Machine translation

Machine translation, sometimes referred to by the abbreviation MT (not to be confused with computer-aided translation, machine-aided human translation (MAHT) or interactive translation) is a sub-field of computational linguistics that investigates the use of software to translate text or speech from one language to another.

On a basic level, MT performs simple substitution of words in one language for words in another, but that alone usually cannot produce a good translation of a text because recognition of whole phrases and their closest counterparts in the target language is needed. Solving this problem with corpus statistical, and neural techniques is a rapidly growing field that is leading to better translations, handling differences in linguistic typology, translation of idioms, and the isolation of anomalies.

Current machine translation software often allows for customization by domain or profession (such as weather reports), improving output by limiting the scope of allowable substitutions. This technique is particularly effective in domains where formal or formulaic language is used. It follows that machine translation of government and legal documents more readily produces usable output than conversation or less standard text.

Improved output quality can also be achieved by human intervention: for example, some systems are able to translate more accurately if the user has unambiguously identified which words in the text are proper names. With the assistance of these techniques, MT has proven useful as a tool to assist human translators and, in a very limited number of cases, can even produce output that can be used as is (e.g., weather reports).

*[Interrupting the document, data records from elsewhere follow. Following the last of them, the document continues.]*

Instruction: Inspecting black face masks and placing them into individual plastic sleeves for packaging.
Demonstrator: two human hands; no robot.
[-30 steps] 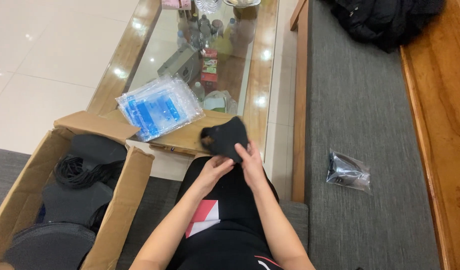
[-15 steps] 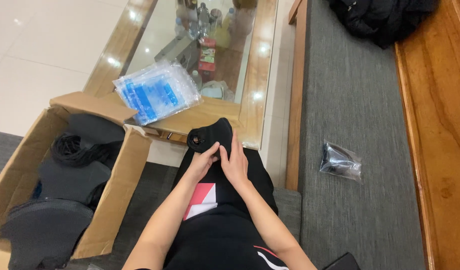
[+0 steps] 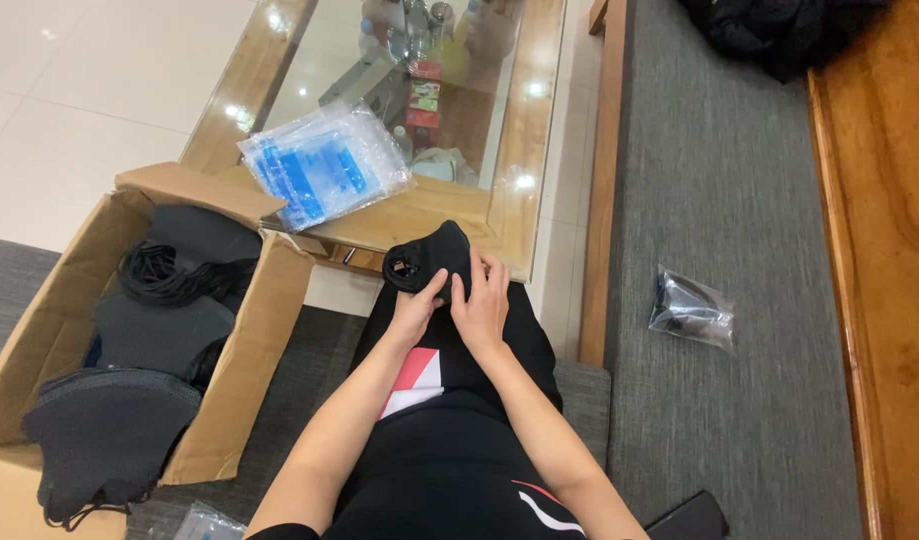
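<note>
Glass coffee table (image 3: 539,150) ahead, left hand (image 3: 414,312) and right hand (image 3: 481,300) each in clenched grip on black mask (image 3: 429,262) over lap

The person sat low in the middle of the frame, arms bare from the elbows up to the left hand (image 3: 415,312) and the right hand (image 3: 482,305), with no sleeves, rings, watch or gloves showing. They wore black clothing over the lap and torso. A red and white angular patch sat on the black cloth at lower centre, just left of the middle. Farther down, near the bottom edge and to the right, a thin white curved stripe edged with red ran across the black fabric
</note>
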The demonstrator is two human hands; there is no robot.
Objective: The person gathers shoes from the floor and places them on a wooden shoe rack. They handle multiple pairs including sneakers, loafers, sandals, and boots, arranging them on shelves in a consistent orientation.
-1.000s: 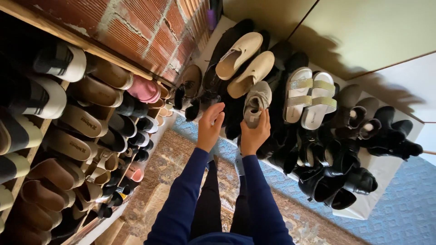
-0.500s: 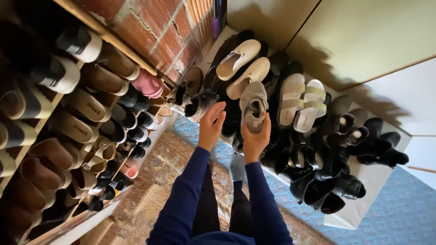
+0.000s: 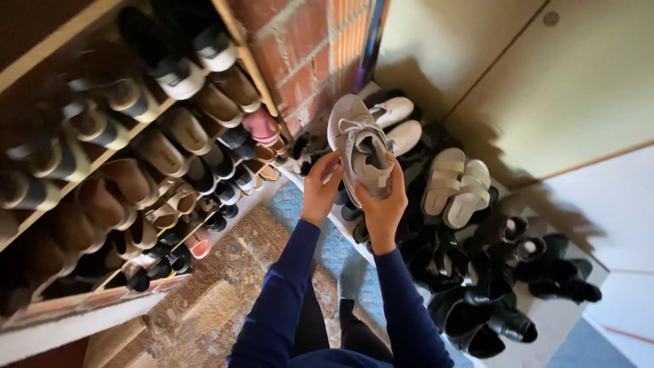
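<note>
grey sneaker (image 3: 361, 146) now lifted off the pile, both hands gripping it

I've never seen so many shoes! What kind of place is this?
Probably a home's entryway or shoe corner. A wooden rack against a brick wall is packed with sandals, and black boots crowd a low white shelf. Both hands hold a beige sneaker.

A wooden shoe rack (image 3: 102, 157) crowded with sandals stands left against a red brick wall (image 3: 310, 51). Beige strap sandals (image 3: 455, 187) lie near black boots (image 3: 490, 300) on a white shelf (image 3: 545, 334). A patterned rug (image 3: 204, 313) covers the floor.
</note>
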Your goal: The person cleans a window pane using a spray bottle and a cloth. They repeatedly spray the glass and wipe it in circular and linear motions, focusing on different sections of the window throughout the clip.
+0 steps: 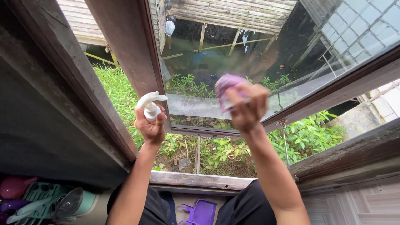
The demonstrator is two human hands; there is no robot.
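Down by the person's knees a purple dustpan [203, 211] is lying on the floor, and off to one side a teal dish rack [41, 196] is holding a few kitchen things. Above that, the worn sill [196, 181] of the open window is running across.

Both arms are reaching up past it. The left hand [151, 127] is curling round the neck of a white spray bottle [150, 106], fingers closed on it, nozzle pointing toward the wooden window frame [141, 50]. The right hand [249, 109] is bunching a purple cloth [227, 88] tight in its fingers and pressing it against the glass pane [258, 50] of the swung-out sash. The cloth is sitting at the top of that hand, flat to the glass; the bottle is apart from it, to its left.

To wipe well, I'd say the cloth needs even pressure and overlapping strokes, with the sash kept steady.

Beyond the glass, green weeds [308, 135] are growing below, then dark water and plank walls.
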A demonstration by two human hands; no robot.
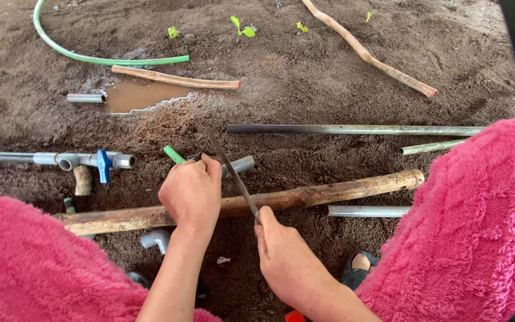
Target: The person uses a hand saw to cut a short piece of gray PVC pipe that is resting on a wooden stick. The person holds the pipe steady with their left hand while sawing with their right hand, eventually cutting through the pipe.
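Observation:
My left hand (192,194) is closed around a short grey pipe piece (241,164) that rests across a long wooden stick (329,192). A green pipe stub (173,154) pokes out just left of that hand. My right hand (287,256) grips the near end of a thin hacksaw blade (227,164), which slants up and left across the grey pipe beside my left fingers. My knees in fluffy pink fabric (478,226) frame both sides of the view.
On the soil lie a grey pipe with a blue valve (103,164), a long dark metal pipe (353,129), a short grey pipe (368,210), a green hose (90,58), a muddy puddle (138,95), a grey elbow fitting (156,240) and small seedlings (242,27).

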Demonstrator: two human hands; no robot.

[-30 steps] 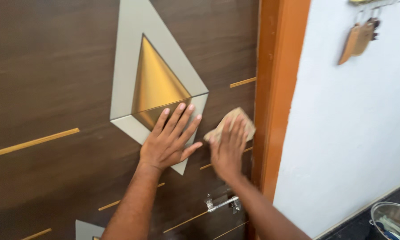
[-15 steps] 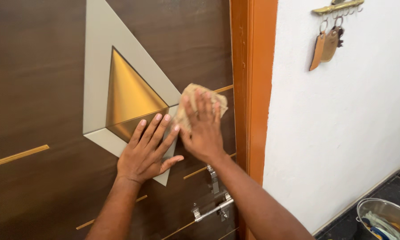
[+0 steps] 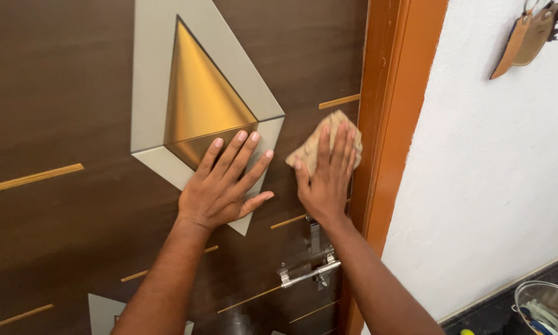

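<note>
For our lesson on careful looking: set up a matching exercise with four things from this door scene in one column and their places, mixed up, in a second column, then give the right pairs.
Things
1. left hand
2. cloth
3. latch
4. steel bowl

Places
A. on the floor at the lower right
B. flat on the door's grey and gold panel
C. on the door below the right hand
D. under the right hand's fingers, beside the door frame

Pairs: 1-B, 2-D, 3-C, 4-A
</note>
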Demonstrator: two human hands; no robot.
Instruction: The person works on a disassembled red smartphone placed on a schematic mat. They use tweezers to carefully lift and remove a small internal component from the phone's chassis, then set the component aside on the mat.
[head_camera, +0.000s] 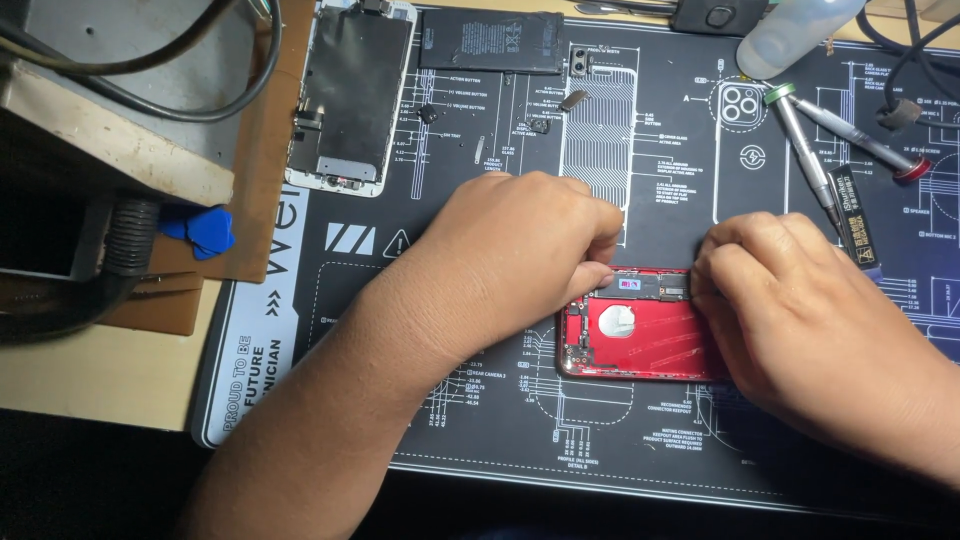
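Note:
An opened red phone housing (640, 345) lies on the black repair mat (480, 420), its inside facing up. A dark logic board (645, 288) sits along its top edge. My left hand (510, 250) rests over the housing's upper left corner, fingers curled and pinching the board's left end. My right hand (790, 300) covers the housing's right side, fingertips pressed on the board's right end. What lies under either palm is hidden.
A detached phone screen (350, 95) and a black battery (492, 42) lie at the mat's far edge. Two screwdrivers (810, 150) and a clear bottle (795, 30) sit at the far right. Blue picks (205, 230) and thick cables (120, 260) occupy the left.

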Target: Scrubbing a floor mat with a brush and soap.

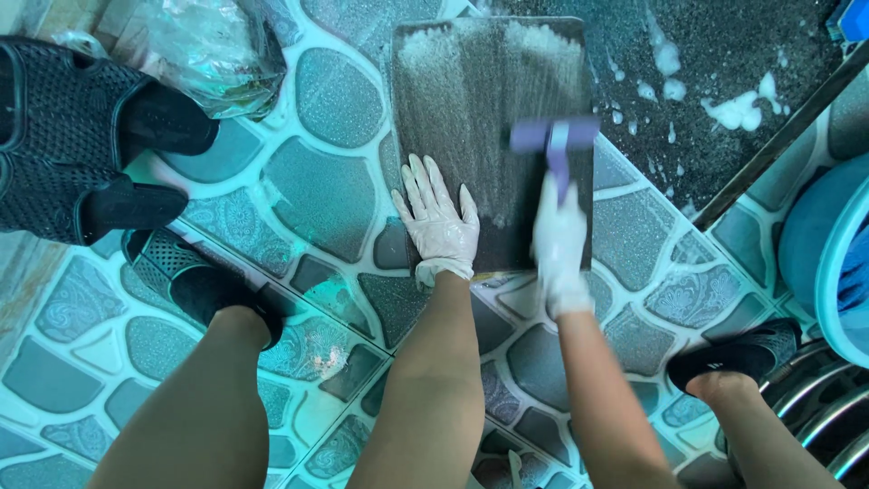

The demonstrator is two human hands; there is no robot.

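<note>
Tiled floor (326,195), pebble pattern, wet, foam patches on the dark ground at far right. Blue tub (828,254) at the right edge; black sandals (63,136) stacked far left, with a crumpled plastic bag (213,45) beyond them.

Dark mat (493,109) lies flat on the floor, centre, lengthwise away from the person, far end covered in suds. Judged: soaked, so heavier than it looks, limp rather than stiff, slick with soap; best pinned by its near edge or lifted by a corner.

Left hand (441,222), white glove, fingers spread apart and pressed flat on the mat's near-left edge. Right hand (559,243), gloved, fingers clamped round the handle of a purple scrub brush (554,136), whose head rests on the mat's right side.
</note>
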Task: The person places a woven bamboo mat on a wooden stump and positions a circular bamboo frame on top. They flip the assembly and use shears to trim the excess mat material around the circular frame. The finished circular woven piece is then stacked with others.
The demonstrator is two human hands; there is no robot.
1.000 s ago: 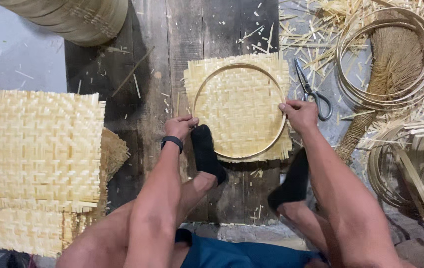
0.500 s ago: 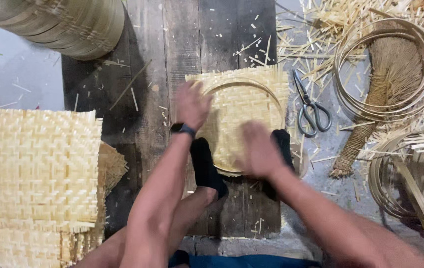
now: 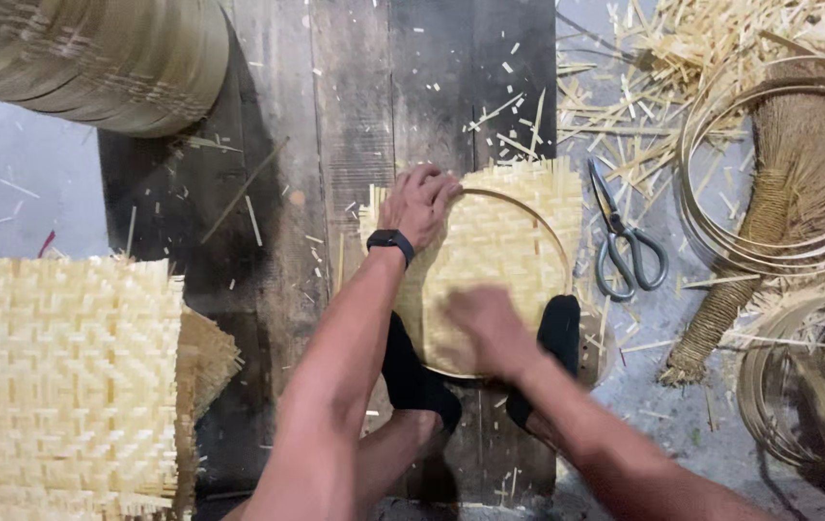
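We see a small square woven bamboo mat with a thin round hoop on top, lying on dark wooden boards. The left hand lies flat and open on the hoop's top left edge. The right hand is blurry over the mat, so we cannot tell its grip. Two black-socked feet press the mat's near edge. Scissors lie just beside it.

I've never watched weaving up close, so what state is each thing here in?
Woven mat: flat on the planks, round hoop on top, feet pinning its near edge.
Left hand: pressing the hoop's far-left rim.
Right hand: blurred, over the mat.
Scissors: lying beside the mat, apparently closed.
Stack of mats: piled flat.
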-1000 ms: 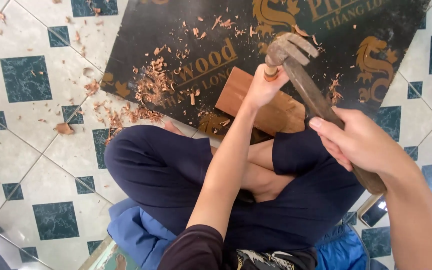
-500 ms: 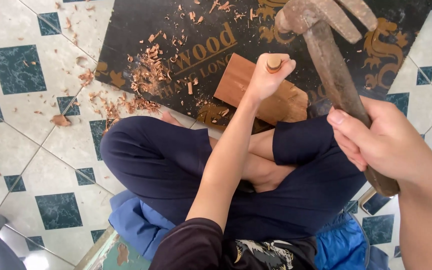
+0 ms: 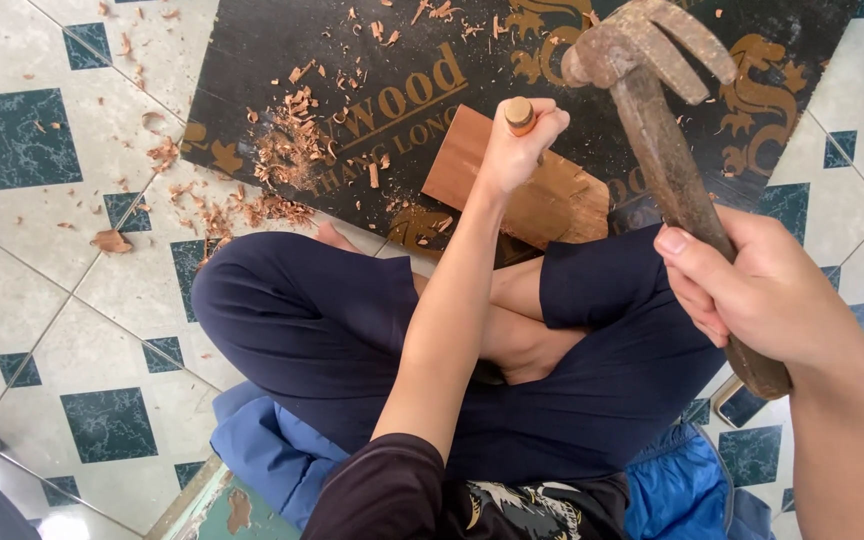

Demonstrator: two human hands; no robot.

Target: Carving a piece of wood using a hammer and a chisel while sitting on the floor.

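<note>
Compared with half a second ago, the claw hammer [image 3: 652, 60] sits slightly lower and nearer the chisel's wooden handle [image 3: 519, 113], its head tilted up and to the right of it. The right hand [image 3: 752, 290] has its grip wrapped tight round the lower hammer shaft. The left hand [image 3: 519, 150] is fisted round the chisel, only the handle top showing, over the reddish wood block [image 3: 552, 200] on the black board [image 3: 282, 40] strewn with wood shavings [image 3: 287, 150].
</note>
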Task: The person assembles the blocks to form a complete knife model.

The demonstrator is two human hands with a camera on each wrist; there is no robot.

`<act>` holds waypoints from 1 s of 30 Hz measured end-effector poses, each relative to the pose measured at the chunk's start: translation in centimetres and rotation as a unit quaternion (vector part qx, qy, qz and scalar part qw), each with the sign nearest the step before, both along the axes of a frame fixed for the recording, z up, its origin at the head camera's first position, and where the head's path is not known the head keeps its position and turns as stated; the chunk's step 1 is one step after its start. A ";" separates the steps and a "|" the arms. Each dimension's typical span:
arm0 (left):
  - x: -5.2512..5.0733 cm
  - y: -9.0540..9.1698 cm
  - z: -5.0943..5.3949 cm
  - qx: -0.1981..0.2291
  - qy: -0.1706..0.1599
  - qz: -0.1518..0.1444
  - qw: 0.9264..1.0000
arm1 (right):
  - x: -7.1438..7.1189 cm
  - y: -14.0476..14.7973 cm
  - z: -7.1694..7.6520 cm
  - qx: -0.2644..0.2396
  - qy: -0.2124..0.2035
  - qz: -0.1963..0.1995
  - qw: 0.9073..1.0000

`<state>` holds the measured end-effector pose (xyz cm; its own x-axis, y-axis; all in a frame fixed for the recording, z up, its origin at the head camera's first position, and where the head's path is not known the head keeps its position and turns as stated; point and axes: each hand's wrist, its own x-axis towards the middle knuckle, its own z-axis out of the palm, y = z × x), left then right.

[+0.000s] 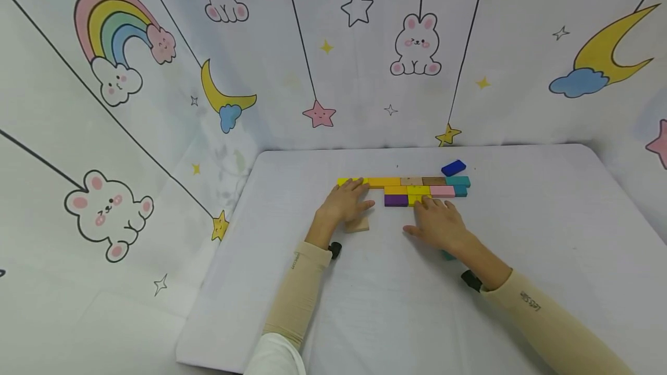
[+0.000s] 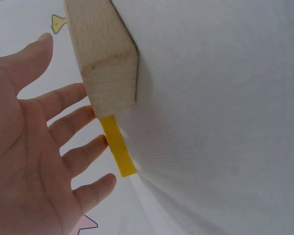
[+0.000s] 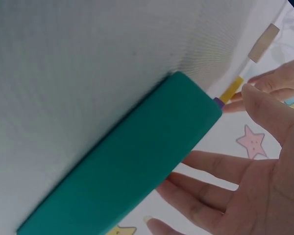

The progress and potential of machine translation have been debated much through its history. Since the 1950s, a number of scholars have questioned the possibility of achieving fully automatic machine translation of high quality, first and most notably by Yehoshua Bar-Hillel. Some critics claim that there are in-principle obstacles to automating the translation process.

Translation process

The human translation process may be described as:

Decoding the meaning of the source text; and
Re-encoding this meaning in the target language.

Behind this ostensibly simple procedure lies a complex cognitive operation. To decode the meaning of the source text in its entirety, the translator must interpret and analyse all the features of the text, a process that requires in-depth knowledge of the grammar, semantics, syntax, idioms, etc., of the source language, as well as the culture of its speakers. The translator needs the same in-depth knowledge to re-encode the meaning in the target language.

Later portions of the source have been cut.